Спустилась ночь, а с нею безудержные и туманные мечты… Но вот взмыленные лошади стали у подъезда башни.
На следующий день (во вторник) в десять часов Бенто принес фидалго телеграмму, полученную в Вилла-Кларе рано утром, У Гонсало радостно подпрыгнуло сердце: «Это от Андре!» Оказалось, от Кастаньейро: патриот взывал о повести. Гонсало скомкал телеграмму. Повесть! Разве теперь время сидеть над повестью, когда все его силы и мысли заняты выборами?!

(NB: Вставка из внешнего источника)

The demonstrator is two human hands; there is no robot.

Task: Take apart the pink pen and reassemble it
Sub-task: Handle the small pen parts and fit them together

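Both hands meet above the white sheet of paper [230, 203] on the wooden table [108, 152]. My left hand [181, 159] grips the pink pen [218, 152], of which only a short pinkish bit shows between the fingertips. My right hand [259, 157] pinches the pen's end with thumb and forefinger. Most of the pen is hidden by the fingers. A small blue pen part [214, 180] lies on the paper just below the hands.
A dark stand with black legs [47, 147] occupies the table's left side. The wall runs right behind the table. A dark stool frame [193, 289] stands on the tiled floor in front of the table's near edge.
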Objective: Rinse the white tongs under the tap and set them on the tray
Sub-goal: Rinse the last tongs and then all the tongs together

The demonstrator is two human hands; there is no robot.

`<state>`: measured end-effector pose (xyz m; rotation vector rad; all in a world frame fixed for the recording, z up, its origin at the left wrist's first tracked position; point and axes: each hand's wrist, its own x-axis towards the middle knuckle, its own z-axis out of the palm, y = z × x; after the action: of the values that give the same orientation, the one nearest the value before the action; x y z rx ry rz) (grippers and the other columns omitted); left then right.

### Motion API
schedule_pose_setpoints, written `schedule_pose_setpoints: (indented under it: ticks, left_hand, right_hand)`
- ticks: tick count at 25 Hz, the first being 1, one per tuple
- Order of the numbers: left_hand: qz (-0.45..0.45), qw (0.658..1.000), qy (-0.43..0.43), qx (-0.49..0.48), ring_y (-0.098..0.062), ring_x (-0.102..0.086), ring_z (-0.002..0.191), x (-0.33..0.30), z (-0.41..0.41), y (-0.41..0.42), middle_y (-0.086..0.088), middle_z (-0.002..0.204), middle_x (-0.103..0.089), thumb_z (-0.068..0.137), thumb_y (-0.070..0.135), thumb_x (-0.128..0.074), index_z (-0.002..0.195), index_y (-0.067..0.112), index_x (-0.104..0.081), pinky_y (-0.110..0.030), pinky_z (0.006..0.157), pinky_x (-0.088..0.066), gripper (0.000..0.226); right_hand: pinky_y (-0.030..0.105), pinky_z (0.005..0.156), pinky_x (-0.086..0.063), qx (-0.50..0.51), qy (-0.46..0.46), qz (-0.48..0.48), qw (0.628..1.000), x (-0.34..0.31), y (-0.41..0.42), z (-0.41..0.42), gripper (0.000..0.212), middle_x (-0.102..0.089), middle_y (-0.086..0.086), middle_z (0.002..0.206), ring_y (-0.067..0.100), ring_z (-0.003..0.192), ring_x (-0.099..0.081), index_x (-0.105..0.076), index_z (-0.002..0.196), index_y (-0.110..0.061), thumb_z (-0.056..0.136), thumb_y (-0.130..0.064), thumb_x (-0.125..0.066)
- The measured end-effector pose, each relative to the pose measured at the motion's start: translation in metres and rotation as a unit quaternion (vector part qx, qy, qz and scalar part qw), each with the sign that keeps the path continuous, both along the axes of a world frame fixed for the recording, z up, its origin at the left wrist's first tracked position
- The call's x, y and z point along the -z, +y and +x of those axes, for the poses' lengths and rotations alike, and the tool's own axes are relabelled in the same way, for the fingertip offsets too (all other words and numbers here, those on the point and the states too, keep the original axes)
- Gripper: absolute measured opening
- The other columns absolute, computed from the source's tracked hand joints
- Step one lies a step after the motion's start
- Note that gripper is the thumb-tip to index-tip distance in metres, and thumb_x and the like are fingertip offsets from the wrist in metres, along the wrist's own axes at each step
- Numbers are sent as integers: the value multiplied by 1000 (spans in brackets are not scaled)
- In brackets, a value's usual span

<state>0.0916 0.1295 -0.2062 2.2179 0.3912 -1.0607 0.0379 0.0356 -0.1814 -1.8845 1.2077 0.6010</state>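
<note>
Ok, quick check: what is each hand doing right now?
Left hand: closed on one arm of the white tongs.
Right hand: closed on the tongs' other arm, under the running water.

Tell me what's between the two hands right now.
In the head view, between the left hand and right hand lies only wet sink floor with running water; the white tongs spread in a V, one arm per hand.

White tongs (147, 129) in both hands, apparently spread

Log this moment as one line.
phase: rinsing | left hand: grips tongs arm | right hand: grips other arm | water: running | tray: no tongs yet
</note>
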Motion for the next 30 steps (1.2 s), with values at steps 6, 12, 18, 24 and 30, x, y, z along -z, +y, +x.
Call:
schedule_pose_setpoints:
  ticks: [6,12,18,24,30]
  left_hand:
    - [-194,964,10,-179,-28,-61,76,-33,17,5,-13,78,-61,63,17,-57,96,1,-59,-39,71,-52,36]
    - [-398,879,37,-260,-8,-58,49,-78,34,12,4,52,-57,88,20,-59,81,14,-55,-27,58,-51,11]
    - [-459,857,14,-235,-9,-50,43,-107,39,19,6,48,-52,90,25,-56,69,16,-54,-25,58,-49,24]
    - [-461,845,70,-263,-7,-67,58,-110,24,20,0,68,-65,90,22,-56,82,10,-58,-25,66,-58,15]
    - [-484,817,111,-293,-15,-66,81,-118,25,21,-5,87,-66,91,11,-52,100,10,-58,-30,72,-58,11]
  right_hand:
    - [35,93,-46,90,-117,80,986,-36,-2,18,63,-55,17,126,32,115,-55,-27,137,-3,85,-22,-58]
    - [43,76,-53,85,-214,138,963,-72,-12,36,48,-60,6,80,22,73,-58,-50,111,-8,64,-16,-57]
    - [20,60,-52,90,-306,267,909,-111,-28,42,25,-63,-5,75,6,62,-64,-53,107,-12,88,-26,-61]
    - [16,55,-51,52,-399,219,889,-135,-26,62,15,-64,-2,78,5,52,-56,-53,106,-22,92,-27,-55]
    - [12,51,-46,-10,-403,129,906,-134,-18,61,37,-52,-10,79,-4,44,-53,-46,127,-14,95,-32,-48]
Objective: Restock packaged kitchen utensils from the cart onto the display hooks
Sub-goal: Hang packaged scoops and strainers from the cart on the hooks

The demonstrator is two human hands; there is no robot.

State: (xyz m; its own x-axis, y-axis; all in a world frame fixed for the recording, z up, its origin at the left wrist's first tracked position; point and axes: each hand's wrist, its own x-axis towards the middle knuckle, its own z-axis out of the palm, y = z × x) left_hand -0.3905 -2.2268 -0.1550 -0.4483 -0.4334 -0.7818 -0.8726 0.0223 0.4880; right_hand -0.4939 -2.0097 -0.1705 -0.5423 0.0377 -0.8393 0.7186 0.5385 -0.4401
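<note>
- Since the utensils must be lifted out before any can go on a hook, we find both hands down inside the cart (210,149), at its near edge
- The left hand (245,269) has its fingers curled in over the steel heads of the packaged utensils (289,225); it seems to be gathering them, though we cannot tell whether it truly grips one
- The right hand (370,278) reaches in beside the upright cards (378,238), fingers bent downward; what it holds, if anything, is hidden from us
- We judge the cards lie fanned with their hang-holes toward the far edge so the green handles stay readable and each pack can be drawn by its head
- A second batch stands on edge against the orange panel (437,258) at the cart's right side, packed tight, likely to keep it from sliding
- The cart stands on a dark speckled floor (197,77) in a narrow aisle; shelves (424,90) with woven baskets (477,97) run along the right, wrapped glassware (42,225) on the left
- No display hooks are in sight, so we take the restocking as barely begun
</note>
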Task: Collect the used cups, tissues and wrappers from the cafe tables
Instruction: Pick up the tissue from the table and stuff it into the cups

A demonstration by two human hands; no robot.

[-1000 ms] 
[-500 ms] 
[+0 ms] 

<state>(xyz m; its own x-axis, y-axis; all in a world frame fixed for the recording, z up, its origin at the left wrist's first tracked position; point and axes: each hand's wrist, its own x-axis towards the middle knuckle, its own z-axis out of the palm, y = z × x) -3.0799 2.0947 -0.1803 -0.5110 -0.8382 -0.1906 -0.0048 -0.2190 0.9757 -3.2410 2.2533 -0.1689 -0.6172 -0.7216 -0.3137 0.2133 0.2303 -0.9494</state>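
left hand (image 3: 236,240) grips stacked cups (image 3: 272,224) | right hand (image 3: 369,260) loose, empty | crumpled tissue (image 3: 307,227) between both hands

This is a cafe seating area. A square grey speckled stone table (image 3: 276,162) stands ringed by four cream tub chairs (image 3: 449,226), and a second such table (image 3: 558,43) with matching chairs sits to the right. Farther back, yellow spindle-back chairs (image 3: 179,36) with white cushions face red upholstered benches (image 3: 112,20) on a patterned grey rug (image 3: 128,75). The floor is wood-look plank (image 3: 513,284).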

Он даже позавтракать спокойно не мог, отодвигал тарелку, едва к ней прикоснувшись, с трудом преодолевая желание «рассказать все Бенто», Торопливо проглотив кофе, он помчался в Вилла-Клару поделиться новостями с Гоувейей. Несчастный председатель все еще лежал на плетеной кушетке; шея его была обернута шерстяным кашне. До самого вечера Гонсало просидел у него, в узкой комнате, оклеенной светло-зелеными обоями, и восхвалял одаренность Андре, «подлинного государственного деятеля, человека большого размаха, Гоувейя!»; отдавал должное правящей партии историков — «единственному кабинету, способному навести порядок в этом хаосе, Гоувейя!»
Гоувейя неподвижно лежал на спине и лишь изредка сипел, нащупывая, плотно ли закутано шарфом горло.
— А кому надо сказать спасибо, Гонсалиньо? Все мне!